Hello Missionary Friends! May
28, 2016
Happy Memorial Day!
This is one of my favorite holidays, mainly because in Rexburg, where I
grew up, it generally signaled the end of winter. There were sometimes more
days of frost, but generally it was okay to put out the tomatoes by the end of
May. Anyway, I hope you are having a wonderful holiday of remembering those who
have blazed the trail, paved the way, and set the road signs for us, the
followers. That’s why we remember them.
I have been reading the essays at lds.org that the Church is
publishing to help clear us some misconceptions about who we are and what we
believe. They have some appeal to the
honest and humble out there who really want to learn the truth. Some of the sectarians still don’t get it,
though. For instance, this guy, head of a large and prosperous seminary (which
gives a good hint as to why he can’t change his tune) had this to say:
"The foundational doctrine of Mormonism is that God is
eternal but Jesus is not,” Land told OneNewsNow. “Until they get that doctrine
right — the doctrine of the Trinity — how can they be approaching
orthodoxy?"
"The Mormon Jesus is not our Jesus, and the Mormon God is
not the Father of our Lord and Savior Jesus Christ,” he contends. “It's that
simple — Mormonism is another religion."
It makes me want to say, “Ah, come on! You are standing in
darkness and you can’t even comprehend the light.” But that is what the Lord told Joseph Smith,
too. (D&C 6:21; 45:7; 88:49.)
Susa Young Gates in a great article entitled “The Apostate”
in the April 1905 Improvement Era, wrote: “One apostatizes only from truth, not error.” That explains why people can leave the Church
but they can’t leave it alone. Interesting concept, don’t you think! The
essence of being able to see and comprehend the light, and to tell the
difference between light and darkness, is contained in the power and gift of
The Holy Ghost. The pride of the world, represented by the Great and Spacious
Building without a foundation so powerfully portrayed in Lehi and Nephi’s
Vision of the Tree of Life, is what prevents people from comprehending the
light.
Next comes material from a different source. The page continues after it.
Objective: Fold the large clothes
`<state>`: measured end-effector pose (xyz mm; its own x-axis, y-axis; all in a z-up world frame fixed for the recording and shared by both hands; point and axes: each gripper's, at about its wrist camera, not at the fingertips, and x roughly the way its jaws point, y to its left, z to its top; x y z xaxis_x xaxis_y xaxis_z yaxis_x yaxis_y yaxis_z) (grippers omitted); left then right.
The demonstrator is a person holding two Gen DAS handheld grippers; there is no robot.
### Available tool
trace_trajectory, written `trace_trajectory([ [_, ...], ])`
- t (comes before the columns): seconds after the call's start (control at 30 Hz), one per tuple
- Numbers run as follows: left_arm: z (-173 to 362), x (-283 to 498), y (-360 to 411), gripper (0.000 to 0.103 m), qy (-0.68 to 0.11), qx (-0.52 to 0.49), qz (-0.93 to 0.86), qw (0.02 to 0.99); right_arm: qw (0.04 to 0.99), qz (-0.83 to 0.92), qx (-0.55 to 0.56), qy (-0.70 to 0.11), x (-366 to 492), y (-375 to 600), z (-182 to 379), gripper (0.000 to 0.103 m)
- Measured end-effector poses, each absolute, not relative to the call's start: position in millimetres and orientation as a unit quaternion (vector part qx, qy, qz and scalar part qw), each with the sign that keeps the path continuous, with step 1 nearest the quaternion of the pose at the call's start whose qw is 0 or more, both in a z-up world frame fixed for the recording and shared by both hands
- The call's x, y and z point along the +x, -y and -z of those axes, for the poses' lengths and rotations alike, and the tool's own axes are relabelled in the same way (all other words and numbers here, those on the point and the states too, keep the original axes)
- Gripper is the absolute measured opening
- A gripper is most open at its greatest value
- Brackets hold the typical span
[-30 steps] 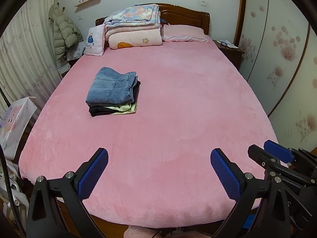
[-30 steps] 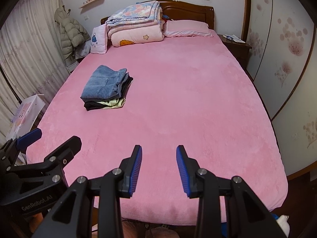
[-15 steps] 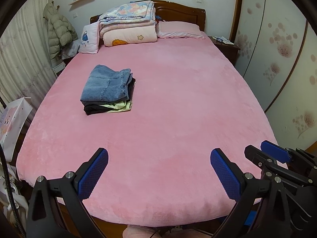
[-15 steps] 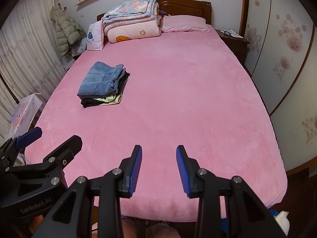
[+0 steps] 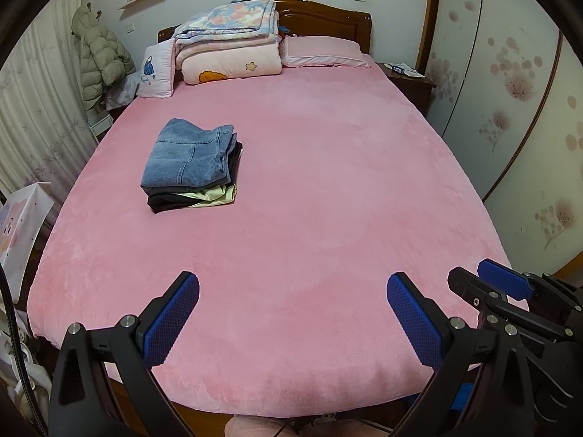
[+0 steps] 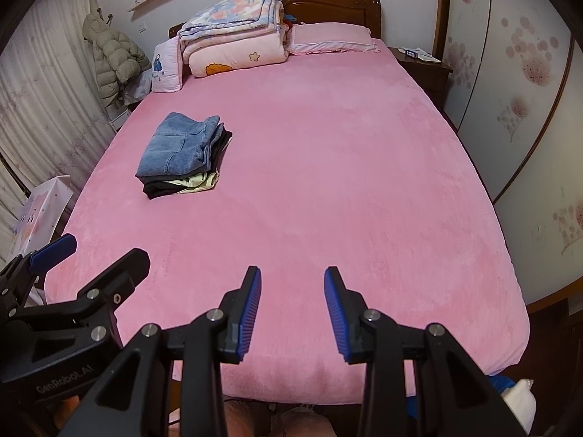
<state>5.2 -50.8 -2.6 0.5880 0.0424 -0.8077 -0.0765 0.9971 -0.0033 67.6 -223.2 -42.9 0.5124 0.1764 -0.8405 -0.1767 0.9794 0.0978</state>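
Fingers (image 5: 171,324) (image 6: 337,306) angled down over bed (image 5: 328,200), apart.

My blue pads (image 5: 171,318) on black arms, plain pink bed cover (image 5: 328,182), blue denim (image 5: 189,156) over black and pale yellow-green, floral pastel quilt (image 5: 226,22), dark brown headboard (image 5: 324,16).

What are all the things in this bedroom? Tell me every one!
Pink plush bed cover: one, pink, over the whole bed.
Stack of folded clothes: one, blue denim on top, black and pale yellow beneath, left part of bed.
Folded quilts: one pile, floral and pink, at headboard.
Pink pillow: one, beside the quilts.
White cushion: one, left of quilts.
Wooden headboard: one, brown.
Puffy coat: one, beige, hanging at left.
Wooden nightstand: one, brown, right of the bed.
Left gripper: black, blue pads, open.
Right gripper: same, open.
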Motion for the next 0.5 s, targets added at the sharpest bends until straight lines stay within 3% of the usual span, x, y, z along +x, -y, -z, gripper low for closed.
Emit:
trace_trajectory([
  [0.5, 4.4, 11.3, 47.0, 0.102, -0.456, -0.018, -0.026, 0.889, 0.872, -0.090, 0.003, -0.481, 68.9, 221.0, 40.5, 0.036],
])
Everybody, LDS or not, has to deal with that issue.
I really enjoy working in the Twin Falls temple every
Wednesday morning, as I have said many times. I have noticed, however, that
something has been missing, and I identified it as my own regular temple
worship. Since I retired Gaye and I have gone weekly to do endowments or
initiatory, but since we have been officiating, that regularity has dropped
off. So I got up Thursday morning, skipped breakfast, and drove the 5 minutes
to the temple to attend an endowment session. (Gaye couldn’t go with me.)
WOW! What an experience I had! It felt
like I had not been to the temple in a long time, even though I am there for 8
hours every Wednesday, officiating in everything but sealings. (We get to
participate in sealing sessions as patrons a couple of times a month during our
temple shift, and that is a remarkable experience, too.)
One of the things I learned from this temple experience is
that Satan loves to mock God. He tells lies as if they are truths. Sometimes
the words really are true, as in saying that there really is no other way, but
the circumstances and the intent are false. Sometimes people say that Satan tells
half-truths. Really? There is no such thing as a half-truth. He is a liar from
the beginning, and we would do well to stay out of his employ. Anyway, I felt
light and warmth glowing into my soul until I thought I would burst. That is
the kind of experience we pray for our friends and investigators, our home
teaching families, our visit teaching families, our students in our Primary and
Sunday school classes, and especially our families to have in every context
associated with this marvelous Gospel. We want to see the light, comprehend the
light, and enjoy the safety the light brings to our lives.
I remember so well how I felt the first week I was in South
Africa as a young missionary. We had spent one week in the Missionary Home in
Salt Lake before flying for three days to get to Johannesburg. Everything was
out of whack in my biological clock. The sun came up in the wrong place, the
people were culturally and racially very different from anything I had ever
experienced, the language was completely uncomprehendable, the food was weird,
I had to wear a suit and tie all the time, you know the feeling. Two days later
I was on a train for a 24-hour ride to my first area, where I was with a South
African elder who had not even been able to go to the temple before his mission
service. The nearest temple was in London, England. I was so home sick I could
not even think straight. The idea of another 2 ½ years of that, with no
opportunity to ever speak with my family over that whole time, was almost more
than I could bear. I wanted to die every night, and getting up was painful as I
realized that I was still there. Until, that is, I had a dream that I had gone
home and had to face everybody. Boy, I was glad to wake up in South Africa
after that! The 2 ½ years in front of me
that had appeared to be forever from the front passed too quickly, and I was on
my way home.
I love reading your letters, you who share them with me. For
you who don’t, I also feel your spirit and enthusiasm as I visit with your
parents about how you are doing. It is such a strengthening experience for me
to read how you are out there tackling your own demons with faith and
commitment. And I love to learn of the lessons you are gaining as you serve and
grow. Keep it up! You are all awesome!